Indian J Otolaryngol Head Neck Surg. 2018 Mar;70(1):79-86. doi: 10.1007/s12070-017-1103-8. Epub 2017 Feb 7.

Abstract

Role of high resolution computerized tomography (HRCT) of temporal bone is established in cases of atticoantral chronic suppurative otitis media (CSOM) with intracranial complications. Routine use of HRCT in management of patients of atticoantral CSOM without intracranial complications has been an issue of debate. The aim of this study was to evaluate the routine use of HRCT of temporal bone in such cases.
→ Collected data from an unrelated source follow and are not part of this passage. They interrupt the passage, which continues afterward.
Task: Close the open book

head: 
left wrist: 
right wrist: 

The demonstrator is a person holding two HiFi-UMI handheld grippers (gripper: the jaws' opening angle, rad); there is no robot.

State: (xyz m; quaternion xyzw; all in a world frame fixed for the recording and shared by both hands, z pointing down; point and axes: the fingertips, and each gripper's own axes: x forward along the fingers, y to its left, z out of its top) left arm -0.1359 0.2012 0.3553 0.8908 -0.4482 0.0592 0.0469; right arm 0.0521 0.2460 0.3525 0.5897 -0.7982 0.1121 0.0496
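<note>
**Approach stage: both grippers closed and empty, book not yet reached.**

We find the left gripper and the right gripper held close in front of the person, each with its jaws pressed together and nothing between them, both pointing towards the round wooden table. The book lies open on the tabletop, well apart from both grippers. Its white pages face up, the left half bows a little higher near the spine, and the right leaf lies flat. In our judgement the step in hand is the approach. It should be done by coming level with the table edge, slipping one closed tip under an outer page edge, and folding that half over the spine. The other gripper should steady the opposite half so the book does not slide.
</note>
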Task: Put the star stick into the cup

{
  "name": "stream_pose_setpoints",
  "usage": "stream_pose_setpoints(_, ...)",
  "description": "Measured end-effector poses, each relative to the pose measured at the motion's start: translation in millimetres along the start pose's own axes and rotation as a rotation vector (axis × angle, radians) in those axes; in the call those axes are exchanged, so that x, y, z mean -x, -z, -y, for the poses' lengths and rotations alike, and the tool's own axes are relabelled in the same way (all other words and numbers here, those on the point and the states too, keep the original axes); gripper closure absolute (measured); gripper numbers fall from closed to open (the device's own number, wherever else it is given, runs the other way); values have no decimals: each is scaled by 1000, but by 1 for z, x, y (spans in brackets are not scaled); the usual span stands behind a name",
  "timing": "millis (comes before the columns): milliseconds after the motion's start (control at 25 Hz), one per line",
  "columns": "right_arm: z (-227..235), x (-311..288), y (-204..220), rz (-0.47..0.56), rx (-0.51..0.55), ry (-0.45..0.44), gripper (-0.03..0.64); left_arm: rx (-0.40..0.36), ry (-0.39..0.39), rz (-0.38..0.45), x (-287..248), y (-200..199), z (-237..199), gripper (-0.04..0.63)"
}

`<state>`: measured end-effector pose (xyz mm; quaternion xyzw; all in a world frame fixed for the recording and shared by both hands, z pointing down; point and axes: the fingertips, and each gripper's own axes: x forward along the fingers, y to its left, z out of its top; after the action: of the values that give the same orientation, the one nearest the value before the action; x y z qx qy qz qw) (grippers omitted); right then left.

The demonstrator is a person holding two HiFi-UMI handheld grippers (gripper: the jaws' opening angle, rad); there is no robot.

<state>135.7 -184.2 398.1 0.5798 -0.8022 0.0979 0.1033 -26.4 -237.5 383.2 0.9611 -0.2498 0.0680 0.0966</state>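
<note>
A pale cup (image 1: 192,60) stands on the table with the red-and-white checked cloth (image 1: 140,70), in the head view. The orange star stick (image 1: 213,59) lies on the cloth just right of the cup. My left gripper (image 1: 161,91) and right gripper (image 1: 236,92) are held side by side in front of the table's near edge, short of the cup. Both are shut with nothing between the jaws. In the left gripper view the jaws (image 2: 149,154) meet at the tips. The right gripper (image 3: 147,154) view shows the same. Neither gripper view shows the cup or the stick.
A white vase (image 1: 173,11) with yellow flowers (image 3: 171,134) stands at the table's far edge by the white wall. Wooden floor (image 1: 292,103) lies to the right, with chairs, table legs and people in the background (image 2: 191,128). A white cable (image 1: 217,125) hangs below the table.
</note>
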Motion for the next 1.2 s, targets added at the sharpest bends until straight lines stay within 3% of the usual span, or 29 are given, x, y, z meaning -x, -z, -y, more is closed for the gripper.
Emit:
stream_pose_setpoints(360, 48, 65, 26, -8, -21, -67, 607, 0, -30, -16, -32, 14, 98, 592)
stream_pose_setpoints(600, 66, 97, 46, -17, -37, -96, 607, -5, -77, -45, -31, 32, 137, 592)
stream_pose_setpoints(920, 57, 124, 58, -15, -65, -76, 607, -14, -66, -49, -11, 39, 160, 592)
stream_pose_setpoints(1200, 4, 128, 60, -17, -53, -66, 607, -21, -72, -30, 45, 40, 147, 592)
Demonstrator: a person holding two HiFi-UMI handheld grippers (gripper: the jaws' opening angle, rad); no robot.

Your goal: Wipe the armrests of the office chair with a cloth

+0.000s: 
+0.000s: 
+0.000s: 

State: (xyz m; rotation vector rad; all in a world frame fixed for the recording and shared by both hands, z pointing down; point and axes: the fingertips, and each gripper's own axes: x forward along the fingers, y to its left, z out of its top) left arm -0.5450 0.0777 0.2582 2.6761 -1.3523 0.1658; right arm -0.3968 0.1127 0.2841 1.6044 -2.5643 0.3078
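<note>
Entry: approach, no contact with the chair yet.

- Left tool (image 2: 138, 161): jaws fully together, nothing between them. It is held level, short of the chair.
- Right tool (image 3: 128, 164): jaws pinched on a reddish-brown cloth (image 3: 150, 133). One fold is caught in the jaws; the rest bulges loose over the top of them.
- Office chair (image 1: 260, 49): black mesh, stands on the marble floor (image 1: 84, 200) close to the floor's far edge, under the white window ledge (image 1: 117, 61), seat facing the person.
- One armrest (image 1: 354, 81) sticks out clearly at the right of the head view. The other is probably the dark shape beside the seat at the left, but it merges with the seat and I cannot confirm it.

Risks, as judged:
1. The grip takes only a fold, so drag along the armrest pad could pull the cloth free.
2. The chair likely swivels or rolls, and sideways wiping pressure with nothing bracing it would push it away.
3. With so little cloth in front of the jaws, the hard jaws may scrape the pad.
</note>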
This study was a prospective study done at LG hospital, AMC MET Medical College, Ahmedabad to evaluate and compare the temporal bone findings in HRCT and intraoperative findings in 100 patients with atticoantral CSOM. All patients underwent HRCT screening followed by surgical exploration of middle ear cleft. In extent of disease HRCT showed very high sensitivity and specificity for epitympanum (100, 94%) and mesotympanum (98, 98%) areas. It gave valuable information of disease extent in hidden areas like sinus tympani and facial recess of mesotympanum. HRCT satisfactorily delineated malleus and incus erosion but had 75% sensitivity for detecting erosion of stapes suprastructure, though specificity was of 97%. For bony anatomical landmarks HRCT showed very high sensitivity and specificity for detecting erosion of lateral semicircular canal, tegmen tympani and sinus plate. Detection of facial canal erosion on HRCT had moderate sensitivity of 75%. We concluded that routine use of HRCT is justified as a reliable preoperative tool in patients with atticoantral CSOM without intracranial complications and it helps to plan type of surgical intervention. HRCT has limited role to distinguish between granulations and cholesteatoma and also to delineate stapes supra structure and facial nerve canal.

摘要

颞骨高分辨率计算机断层扫描(HRCT)在伴有颅内并发症的上鼓室慢性化脓性中耳炎(CSOM)病例中的作用已得到确立。对于无颅内并发症的上鼓室CSOM患者,在其治疗过程中常规使用HRCT一直是一个有争议的问题。本研究的目的是评估在这类病例中常规使用颞骨HRCT的情况。本研究是在艾哈迈达巴德市LG医院、AMC MET医学院进行的一项前瞻性研究,旨在评估和比较100例上鼓室CSOM患者的颞骨HRCT表现和术中发现。所有患者均接受了HRCT筛查,随后进行中耳裂的手术探查。在疾病范围方面,HRCT对上鼓室(100%,94%)和中鼓室(98%,98%)区域显示出非常高的敏感性和特异性。它提供了中鼓室隐匿区域如鼓室窦和面神经隐窝疾病范围的有价值信息。HRCT能令人满意地勾勒出锤骨和砧骨的侵蚀情况,但检测镫骨上部结构侵蚀的敏感性为75%,尽管特异性为97%。对于骨性解剖标志,HRCT在检测外半规管、鼓室盖和窦板侵蚀方面显示出非常高的敏感性和特异性。HRCT检测面神经管侵蚀的敏感性为中等水平,为75%。我们得出结论,对于无颅内并发症的上鼓室CSOM患者,常规使用HRCT作为一种可靠的术前工具是合理的,它有助于规划手术干预的类型。HRCT在区分肉芽组织和胆脂瘤以及勾勒镫骨上部结构和面神经管方面作用有限。